Уирка набрала охапку платьев, прижала их к груди, вздохнула поглубже и выскользнула из пристройки. Несколько человек уставились на нее. Под их взглядами она ахнула, уронила платья и наклонилась поднимать. Когда разогнулась, на нее уже смотрели только двое, и то без интереса.
Бочком, вдоль стенки, она пробралась до двери в людскую, ближе к Растусу. В людской заметила двух женщин: сидят у стены, за лавками, скорчившись, натянув на головы накидки. Вот ведь не достало соображения спрятаться получше! Уирка кинула тряпье на ближайшую лавку и вышла в зал, прикрыв дверь.

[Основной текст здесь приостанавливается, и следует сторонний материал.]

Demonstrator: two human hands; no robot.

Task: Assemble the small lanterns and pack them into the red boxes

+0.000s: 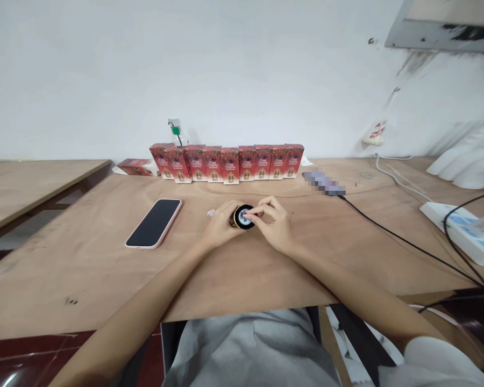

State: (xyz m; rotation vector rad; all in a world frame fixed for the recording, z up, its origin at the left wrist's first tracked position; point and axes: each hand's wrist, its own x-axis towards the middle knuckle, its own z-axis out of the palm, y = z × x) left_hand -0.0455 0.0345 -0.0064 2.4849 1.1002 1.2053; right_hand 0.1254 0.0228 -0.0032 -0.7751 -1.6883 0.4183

На нее снова воззрились несколько человек, и один лениво, враскачку, пошел наперехват. Но тут кто-то выволок к очагу женщину, красивую, полнотелую, и всё внимание обратилось к ней. Уирка узнала одну из служанок, побоявшихся идти с Хельгой. Теперь, похоже, страх у нее закончился: она упиралась и лупила захватчика чем-то мягким, тряпичным. Ее красивое чернобровое лицо пылало негодованием: как смеют ее трогать! А захватчик смеялся и щурился, когда ему попадало по голове.